I'm going through my house now to figure out what I would actually require to be full off-grid. I've already replaced most of the lightbulbs with LED, even the CFLs. I've condensed servers into less physical machines to better conserve power. Already upgraded the appliances when I moved in. Basically I've cut costs as much as I can generally speaking without going so far in that we can't have lights on during the day, do laundry with a dryer vs clotheslines.

I'm fairly certain I'm going to require a big system given my family and our current power consumption. I'm working on getting the kids to just turn a light off when they walk out of the room, let alone not stand in a doorway, turn the light on to look for some thing (never entering the room) and then walking away with the light still on, and sunlight coming in the windows!

Thing I'm seeing is that PV panels are now up to 92% efficient and warrantied at that for 25 years. That is pretty substantial. Batteries are the part that would be most costly for off grid from what I can tell. It all depends on the kind you get and who branded them. Something like the PowerWall is cool, but "sealed" where rack mounted cells allow for individual replacements as needed. Most of those are rated and warrantied for 10 years from what I'm seeing.

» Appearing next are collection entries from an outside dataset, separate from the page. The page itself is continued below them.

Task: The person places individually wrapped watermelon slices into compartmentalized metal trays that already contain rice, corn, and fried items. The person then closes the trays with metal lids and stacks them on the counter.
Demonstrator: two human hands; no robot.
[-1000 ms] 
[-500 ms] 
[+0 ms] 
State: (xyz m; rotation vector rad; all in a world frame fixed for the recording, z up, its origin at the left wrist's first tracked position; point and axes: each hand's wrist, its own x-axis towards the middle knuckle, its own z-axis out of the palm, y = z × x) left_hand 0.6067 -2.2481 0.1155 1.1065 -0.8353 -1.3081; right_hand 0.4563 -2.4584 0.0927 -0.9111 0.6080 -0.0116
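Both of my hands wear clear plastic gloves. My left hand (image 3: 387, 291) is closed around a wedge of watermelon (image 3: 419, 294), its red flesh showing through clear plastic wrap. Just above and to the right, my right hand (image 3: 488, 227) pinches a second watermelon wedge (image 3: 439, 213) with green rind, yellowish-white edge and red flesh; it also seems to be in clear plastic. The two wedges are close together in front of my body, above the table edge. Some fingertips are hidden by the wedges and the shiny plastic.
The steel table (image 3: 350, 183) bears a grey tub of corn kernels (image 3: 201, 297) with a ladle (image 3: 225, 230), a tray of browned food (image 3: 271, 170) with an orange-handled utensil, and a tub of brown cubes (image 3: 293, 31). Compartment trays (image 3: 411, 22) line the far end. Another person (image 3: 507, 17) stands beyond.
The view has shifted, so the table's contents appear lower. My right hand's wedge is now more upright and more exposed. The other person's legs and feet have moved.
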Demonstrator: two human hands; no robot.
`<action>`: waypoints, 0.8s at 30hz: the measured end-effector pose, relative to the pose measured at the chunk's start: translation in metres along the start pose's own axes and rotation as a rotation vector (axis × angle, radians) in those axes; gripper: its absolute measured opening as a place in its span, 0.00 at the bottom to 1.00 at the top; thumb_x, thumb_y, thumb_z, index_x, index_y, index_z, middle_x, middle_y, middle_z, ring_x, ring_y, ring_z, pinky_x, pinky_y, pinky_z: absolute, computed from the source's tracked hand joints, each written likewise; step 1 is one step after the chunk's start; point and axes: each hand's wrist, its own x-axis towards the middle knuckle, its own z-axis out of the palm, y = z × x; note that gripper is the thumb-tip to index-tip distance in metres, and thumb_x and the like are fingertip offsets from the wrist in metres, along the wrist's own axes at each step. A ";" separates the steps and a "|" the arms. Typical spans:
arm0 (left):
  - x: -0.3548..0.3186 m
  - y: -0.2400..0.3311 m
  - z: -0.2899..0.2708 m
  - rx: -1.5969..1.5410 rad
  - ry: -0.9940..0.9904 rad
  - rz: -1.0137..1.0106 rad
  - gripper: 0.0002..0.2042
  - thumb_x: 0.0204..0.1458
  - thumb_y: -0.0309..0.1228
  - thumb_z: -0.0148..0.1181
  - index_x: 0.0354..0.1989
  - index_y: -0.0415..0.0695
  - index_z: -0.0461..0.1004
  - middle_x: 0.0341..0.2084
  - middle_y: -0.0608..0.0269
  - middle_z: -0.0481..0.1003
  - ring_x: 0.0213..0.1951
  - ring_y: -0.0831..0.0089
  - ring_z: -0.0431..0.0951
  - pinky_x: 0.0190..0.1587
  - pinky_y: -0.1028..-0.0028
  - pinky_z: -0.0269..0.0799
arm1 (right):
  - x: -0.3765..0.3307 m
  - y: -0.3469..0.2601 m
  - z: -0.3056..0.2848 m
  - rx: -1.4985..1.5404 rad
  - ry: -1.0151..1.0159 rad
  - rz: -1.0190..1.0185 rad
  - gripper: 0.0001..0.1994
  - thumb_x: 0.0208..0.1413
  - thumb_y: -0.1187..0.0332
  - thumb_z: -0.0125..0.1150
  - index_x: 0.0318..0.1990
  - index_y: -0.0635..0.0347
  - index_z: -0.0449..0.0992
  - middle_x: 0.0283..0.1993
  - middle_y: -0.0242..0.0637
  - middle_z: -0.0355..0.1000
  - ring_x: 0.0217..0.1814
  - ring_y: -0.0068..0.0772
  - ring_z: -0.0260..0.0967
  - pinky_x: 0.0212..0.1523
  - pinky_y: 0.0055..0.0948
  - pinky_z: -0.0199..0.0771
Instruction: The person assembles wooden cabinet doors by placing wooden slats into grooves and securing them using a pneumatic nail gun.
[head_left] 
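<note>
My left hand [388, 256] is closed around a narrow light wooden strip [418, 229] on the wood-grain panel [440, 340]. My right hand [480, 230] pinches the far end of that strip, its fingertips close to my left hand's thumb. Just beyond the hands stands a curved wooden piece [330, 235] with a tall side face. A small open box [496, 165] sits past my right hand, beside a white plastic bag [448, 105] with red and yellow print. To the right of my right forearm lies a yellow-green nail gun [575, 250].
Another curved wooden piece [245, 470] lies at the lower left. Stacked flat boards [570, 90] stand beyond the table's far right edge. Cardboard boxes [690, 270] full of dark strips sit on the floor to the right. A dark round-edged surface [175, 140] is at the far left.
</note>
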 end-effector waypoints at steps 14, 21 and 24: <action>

The inverters, charge controllers and such are where I'm digging right now. So much to learn and yet I'm loving this idea of being my own power source. Then my power company can do just about anything they want and it doesn't matter to me.

I actually had someone tell me that we had to be concerned about actually cancelling power service to the house because it might get the house condemned. According to the source there is politics at play there, but that seems really odd to me.

When I last looked into this the tech was different and batteries have made the biggest change for the better. Panels are improving but not as fast as batteries.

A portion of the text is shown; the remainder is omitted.